_What you will do_
Retype all of the data without changing a single word.

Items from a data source
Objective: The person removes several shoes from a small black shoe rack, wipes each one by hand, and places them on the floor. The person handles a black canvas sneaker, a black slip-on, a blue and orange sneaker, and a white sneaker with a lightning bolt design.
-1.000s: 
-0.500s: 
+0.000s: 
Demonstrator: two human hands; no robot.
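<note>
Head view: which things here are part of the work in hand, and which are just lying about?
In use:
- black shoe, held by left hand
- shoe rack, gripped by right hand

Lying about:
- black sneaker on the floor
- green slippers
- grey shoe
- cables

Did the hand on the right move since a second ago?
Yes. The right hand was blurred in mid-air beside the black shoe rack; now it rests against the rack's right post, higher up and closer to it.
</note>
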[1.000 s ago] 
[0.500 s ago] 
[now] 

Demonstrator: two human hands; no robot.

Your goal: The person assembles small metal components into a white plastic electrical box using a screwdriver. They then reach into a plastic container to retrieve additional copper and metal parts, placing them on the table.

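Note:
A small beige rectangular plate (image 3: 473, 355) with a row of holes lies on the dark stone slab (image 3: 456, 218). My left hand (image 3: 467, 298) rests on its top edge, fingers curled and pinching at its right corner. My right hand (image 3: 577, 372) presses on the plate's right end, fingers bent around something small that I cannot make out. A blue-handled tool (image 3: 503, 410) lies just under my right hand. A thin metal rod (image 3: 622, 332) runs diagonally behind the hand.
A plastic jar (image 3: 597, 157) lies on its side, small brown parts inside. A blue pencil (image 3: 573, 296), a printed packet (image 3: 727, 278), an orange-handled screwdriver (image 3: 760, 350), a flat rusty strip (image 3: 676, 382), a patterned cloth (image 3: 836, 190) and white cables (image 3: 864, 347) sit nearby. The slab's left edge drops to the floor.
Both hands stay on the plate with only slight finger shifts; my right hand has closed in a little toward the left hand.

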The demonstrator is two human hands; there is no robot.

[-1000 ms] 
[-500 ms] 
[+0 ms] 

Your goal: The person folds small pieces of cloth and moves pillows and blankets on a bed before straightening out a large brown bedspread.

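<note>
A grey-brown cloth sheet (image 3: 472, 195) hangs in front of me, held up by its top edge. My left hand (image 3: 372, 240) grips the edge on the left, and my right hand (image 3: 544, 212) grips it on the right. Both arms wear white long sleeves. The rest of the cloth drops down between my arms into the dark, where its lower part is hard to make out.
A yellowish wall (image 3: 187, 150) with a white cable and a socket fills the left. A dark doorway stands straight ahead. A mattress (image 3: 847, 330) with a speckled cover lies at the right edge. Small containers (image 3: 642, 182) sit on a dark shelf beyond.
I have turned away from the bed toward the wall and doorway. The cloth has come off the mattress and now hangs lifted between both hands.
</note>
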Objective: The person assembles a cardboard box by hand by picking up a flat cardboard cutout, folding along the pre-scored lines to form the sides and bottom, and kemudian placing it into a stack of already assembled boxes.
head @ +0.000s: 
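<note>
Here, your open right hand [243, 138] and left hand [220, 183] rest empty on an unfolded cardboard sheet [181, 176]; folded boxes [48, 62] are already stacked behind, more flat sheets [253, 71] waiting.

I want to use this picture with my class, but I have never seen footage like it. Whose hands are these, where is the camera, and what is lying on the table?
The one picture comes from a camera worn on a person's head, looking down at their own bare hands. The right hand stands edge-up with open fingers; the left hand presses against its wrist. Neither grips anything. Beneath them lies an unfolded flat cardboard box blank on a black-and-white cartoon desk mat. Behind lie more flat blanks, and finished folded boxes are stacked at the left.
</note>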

_Response for this exercise_
Objective: The person removes several shoes from a small black shoe rack, wipes each one by hand, and places them on the floor. The person handles a black canvas sneaker, a black slip-on, a blue and orange sneaker, and a white sneaker with a lightning bolt design.
-1.000s: 
-0.500s: 
+0.000s: 
Demonstrator: two human hands; no robot.
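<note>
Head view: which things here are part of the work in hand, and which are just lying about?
In use:
- black shoe, held by left hand
- shoe rack, gripped by right hand

Lying about:
- black sneaker on the floor
- green slippers
- grey shoe
- cables

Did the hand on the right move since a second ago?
Yes. The right hand was blurred in mid-air beside the black shoe rack; now it rests against the rack's right post, higher up and closer to it.
</note>
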[1.000 s ago] 
[0.500 s ago] 
[now] 

Demonstrator: two human hands; no robot.

Your goal: The person assembles small metal components into a white plastic electrical box using a screwdriver. They then reach into a plastic container to retrieve additional copper and metal parts, placing them on the table.

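Note:
A small beige rectangular plate (image 3: 473, 355) with a row of holes lies on the dark stone slab (image 3: 456, 218). My left hand (image 3: 467, 298) rests on its top edge, fingers curled and pinching at its right corner. My right hand (image 3: 577, 372) presses on the plate's right end, fingers bent around something small that I cannot make out. A blue-handled tool (image 3: 503, 410) lies just under my right hand. A thin metal rod (image 3: 622, 332) runs diagonally behind the hand.
A plastic jar (image 3: 597, 157) lies on its side, small brown parts inside. A blue pencil (image 3: 573, 296), a printed packet (image 3: 727, 278), an orange-handled screwdriver (image 3: 760, 350), a flat rusty strip (image 3: 676, 382), a patterned cloth (image 3: 836, 190) and white cables (image 3: 864, 347) sit nearby. The slab's left edge drops to the floor.
Both hands stay on the plate with only slight finger shifts; my right hand has closed in a little toward the left hand.
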
The demonstrator is two human hands; there is no robot.

[-1000 ms] 
[-500 ms] 
[+0 ms] 

Your goal: The person folds small pieces of cloth and moves pillows and blankets on a bed before straightening out a large brown bedspread.

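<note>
A grey-brown cloth sheet (image 3: 472, 195) hangs in front of me, held up by its top edge. My left hand (image 3: 372, 240) grips the edge on the left, and my right hand (image 3: 544, 212) grips it on the right. Both arms wear white long sleeves. The rest of the cloth drops down between my arms into the dark, where its lower part is hard to make out.
A yellowish wall (image 3: 187, 150) with a white cable and a socket fills the left. A dark doorway stands straight ahead. A mattress (image 3: 847, 330) with a speckled cover lies at the right edge. Small containers (image 3: 642, 182) sit on a dark shelf beyond.
I have turned away from the bed toward the wall and doorway. The cloth has come off the mattress and now hangs lifted between both hands.
</note>
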Objective: The person assembles a cardboard box by hand by picking up a flat cardboard cutout, folding along the pre-scored lines to form the sides and bottom, and kemudian placing it into a stack of already assembled boxes.
head @ +0.000s: 
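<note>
Here, your open right hand [243, 138] and left hand [220, 183] rest empty on an unfolded cardboard sheet [181, 176]; folded boxes [48, 62] are already stacked behind, more flat sheets [253, 71] waiting.

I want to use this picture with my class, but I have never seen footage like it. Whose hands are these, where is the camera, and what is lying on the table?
The one picture comes from a camera worn on a person's head, looking down at their own bare hands. The right hand stands edge-up with open fingers; the left hand presses against its wrist. Neither grips anything. Beneath them lies an unfolded flat cardboard box blank on a black-and-white cartoon desk mat. Behind lie more flat blanks, and finished folded boxes are stacked at the left.
</note>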

For this exercise, nothing further remains.